EXERCISE DIRECTIONS » Work through the material below and tally the lines holding "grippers"; only the tally should be returned.

DATA SHOWN »
------------------------------------

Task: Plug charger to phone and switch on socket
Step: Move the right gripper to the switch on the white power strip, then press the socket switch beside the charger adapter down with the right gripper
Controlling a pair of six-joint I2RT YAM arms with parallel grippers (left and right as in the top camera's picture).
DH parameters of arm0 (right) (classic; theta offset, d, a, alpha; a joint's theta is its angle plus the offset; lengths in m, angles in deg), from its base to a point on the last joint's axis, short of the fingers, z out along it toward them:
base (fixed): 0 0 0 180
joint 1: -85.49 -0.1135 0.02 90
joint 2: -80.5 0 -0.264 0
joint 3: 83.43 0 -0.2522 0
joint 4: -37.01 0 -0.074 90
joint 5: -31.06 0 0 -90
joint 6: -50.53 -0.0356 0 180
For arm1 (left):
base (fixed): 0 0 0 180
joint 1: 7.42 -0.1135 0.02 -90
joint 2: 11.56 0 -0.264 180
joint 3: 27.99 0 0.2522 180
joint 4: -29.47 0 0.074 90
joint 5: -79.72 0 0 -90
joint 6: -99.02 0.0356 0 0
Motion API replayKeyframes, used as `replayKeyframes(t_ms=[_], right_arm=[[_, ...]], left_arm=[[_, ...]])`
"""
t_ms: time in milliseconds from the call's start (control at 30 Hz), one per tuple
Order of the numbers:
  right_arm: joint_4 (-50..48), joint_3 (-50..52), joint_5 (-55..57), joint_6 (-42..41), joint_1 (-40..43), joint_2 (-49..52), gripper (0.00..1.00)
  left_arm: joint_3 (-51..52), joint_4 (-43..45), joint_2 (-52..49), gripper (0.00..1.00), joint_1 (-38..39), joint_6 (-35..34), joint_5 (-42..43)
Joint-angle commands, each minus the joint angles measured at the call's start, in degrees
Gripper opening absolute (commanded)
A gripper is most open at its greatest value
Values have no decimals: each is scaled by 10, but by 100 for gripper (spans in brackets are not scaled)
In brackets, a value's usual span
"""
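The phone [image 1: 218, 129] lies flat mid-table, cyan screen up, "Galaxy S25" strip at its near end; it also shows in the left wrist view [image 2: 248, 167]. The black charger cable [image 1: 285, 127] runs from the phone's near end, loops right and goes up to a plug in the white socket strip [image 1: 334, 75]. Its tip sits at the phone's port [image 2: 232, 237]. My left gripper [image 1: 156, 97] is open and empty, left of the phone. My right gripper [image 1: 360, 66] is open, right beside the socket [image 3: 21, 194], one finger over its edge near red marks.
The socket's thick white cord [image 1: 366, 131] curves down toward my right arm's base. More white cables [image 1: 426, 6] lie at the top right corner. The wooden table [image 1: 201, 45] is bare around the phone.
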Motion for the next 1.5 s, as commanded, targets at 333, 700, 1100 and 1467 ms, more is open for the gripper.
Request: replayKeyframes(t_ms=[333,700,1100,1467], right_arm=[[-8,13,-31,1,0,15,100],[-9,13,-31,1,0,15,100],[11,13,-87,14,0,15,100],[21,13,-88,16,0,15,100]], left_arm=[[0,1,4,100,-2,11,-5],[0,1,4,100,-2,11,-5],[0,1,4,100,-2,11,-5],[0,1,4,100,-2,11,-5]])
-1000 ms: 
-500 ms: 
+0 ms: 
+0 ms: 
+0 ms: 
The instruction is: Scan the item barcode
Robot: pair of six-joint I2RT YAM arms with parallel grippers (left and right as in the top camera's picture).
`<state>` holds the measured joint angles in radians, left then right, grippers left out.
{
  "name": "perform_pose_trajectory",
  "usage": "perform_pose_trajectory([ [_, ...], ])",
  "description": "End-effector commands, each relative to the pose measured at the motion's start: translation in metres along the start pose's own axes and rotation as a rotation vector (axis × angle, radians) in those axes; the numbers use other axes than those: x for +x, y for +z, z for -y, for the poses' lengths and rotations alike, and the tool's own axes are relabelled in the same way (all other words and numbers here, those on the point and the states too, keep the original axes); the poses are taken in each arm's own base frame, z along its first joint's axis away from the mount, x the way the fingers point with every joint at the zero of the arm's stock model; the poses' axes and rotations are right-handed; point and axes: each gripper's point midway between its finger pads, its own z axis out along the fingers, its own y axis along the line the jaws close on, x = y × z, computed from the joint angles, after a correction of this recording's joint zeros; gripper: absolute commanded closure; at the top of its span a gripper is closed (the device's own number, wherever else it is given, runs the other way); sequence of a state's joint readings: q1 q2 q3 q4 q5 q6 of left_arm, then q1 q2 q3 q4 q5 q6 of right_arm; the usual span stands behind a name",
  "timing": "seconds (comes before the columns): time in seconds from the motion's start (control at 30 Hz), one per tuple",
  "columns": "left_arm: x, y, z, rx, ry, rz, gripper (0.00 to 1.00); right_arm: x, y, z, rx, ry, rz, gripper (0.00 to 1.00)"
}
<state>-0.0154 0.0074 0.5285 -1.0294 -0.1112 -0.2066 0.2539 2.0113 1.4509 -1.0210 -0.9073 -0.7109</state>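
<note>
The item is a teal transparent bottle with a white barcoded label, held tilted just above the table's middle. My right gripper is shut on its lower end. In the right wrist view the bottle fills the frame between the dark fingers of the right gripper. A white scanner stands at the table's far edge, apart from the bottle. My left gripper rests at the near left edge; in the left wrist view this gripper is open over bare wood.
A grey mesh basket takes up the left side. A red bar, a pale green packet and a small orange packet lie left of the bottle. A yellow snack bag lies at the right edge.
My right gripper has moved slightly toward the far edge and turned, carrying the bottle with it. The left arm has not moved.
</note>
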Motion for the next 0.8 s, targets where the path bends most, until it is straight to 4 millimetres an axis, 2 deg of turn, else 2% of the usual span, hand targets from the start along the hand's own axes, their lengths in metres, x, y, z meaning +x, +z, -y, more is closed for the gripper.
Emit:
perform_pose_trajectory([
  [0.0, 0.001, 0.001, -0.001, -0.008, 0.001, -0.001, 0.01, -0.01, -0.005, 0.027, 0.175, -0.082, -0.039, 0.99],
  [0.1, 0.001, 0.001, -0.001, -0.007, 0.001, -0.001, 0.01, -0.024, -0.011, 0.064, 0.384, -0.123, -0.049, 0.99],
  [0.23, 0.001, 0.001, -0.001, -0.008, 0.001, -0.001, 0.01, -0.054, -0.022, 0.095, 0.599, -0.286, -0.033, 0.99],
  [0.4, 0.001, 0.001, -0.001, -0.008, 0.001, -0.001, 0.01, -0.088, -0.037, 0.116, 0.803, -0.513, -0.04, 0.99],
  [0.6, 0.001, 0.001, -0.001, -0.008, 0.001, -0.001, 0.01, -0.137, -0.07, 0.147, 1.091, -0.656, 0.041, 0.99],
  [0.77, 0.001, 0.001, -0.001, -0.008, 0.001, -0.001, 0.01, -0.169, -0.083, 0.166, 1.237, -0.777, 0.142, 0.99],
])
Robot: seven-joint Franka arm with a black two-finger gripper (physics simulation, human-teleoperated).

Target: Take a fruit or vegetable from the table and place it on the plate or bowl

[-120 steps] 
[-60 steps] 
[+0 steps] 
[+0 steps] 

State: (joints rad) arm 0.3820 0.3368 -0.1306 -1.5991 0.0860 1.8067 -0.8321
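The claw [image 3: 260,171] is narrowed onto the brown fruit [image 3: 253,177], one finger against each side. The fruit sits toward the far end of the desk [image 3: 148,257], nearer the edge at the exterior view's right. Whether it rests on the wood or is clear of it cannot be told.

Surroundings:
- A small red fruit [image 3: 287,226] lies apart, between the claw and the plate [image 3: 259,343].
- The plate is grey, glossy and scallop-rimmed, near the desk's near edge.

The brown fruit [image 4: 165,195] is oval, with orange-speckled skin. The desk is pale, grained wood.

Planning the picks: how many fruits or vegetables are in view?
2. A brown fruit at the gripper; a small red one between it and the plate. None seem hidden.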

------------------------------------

ANSWER TO THE PROBLEM » 3